[Exercise data]

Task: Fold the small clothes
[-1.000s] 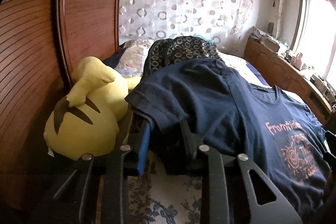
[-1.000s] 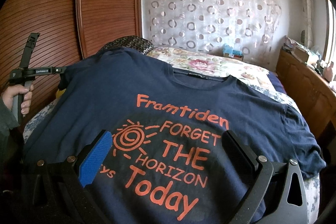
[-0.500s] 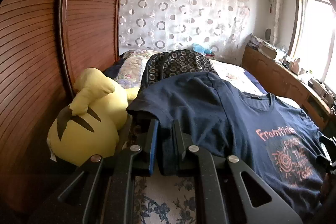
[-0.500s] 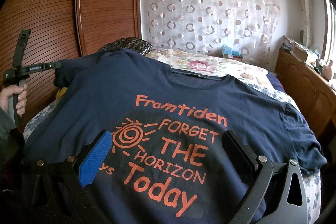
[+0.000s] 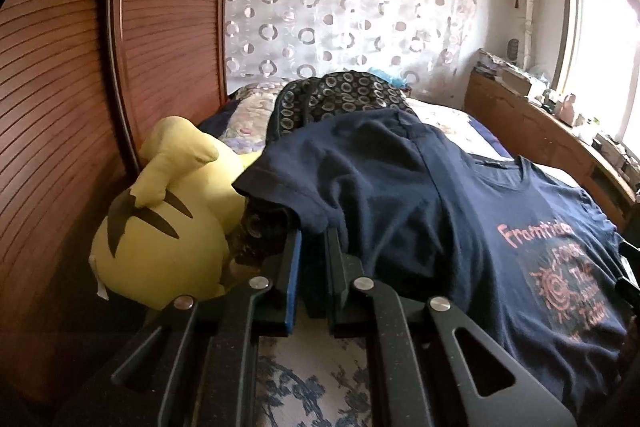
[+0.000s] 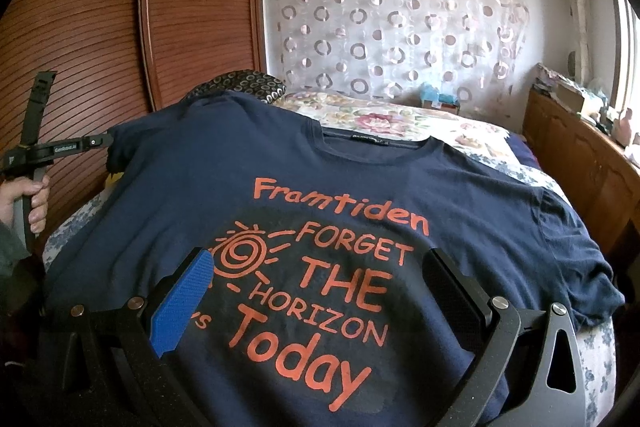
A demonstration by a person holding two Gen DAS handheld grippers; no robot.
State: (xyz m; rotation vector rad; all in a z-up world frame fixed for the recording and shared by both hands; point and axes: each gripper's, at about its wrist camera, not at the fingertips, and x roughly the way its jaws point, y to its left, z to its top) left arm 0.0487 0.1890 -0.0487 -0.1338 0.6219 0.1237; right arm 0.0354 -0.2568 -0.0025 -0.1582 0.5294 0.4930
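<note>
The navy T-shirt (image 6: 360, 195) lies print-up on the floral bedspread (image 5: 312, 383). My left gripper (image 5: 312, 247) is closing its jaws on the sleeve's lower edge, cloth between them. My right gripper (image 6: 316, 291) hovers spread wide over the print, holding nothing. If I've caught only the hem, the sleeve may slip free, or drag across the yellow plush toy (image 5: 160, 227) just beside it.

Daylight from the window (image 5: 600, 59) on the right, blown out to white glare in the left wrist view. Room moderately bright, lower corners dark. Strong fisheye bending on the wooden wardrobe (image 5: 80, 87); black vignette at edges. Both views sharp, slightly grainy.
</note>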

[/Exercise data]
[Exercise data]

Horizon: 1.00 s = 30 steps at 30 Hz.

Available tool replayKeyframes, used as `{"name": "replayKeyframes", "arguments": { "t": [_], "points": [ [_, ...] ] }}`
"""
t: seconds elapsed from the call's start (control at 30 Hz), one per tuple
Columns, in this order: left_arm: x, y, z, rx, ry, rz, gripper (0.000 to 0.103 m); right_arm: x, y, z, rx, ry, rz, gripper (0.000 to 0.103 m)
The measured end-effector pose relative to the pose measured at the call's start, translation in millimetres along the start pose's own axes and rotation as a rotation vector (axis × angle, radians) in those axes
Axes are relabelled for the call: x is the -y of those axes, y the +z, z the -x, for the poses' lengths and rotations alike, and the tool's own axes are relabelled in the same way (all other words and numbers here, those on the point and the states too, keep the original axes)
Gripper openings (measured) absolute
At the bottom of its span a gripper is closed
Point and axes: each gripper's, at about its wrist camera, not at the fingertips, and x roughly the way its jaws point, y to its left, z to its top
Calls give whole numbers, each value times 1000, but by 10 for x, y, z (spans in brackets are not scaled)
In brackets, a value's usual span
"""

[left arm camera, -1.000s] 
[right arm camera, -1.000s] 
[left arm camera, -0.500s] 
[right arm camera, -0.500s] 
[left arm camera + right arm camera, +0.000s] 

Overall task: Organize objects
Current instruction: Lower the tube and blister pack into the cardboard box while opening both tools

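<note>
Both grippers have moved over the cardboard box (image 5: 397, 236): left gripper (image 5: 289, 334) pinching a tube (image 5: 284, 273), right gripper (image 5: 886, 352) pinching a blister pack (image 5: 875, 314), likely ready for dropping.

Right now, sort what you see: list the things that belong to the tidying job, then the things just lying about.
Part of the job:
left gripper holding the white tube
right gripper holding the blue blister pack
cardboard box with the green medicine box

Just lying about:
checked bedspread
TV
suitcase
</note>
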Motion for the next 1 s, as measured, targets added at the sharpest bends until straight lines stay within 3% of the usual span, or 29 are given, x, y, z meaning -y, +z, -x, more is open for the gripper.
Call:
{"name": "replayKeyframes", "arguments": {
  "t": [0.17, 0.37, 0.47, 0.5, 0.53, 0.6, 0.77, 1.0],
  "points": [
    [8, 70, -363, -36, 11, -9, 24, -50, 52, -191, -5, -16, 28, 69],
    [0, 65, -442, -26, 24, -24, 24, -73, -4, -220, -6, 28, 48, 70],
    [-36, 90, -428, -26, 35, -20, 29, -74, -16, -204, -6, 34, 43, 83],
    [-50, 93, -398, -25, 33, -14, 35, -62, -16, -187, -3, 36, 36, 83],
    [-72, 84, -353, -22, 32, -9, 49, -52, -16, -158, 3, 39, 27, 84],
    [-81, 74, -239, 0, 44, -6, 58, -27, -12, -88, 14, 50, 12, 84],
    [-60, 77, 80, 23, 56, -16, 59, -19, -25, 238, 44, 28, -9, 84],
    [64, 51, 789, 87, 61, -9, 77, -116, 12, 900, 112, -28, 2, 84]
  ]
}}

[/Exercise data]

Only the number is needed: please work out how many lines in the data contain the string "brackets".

2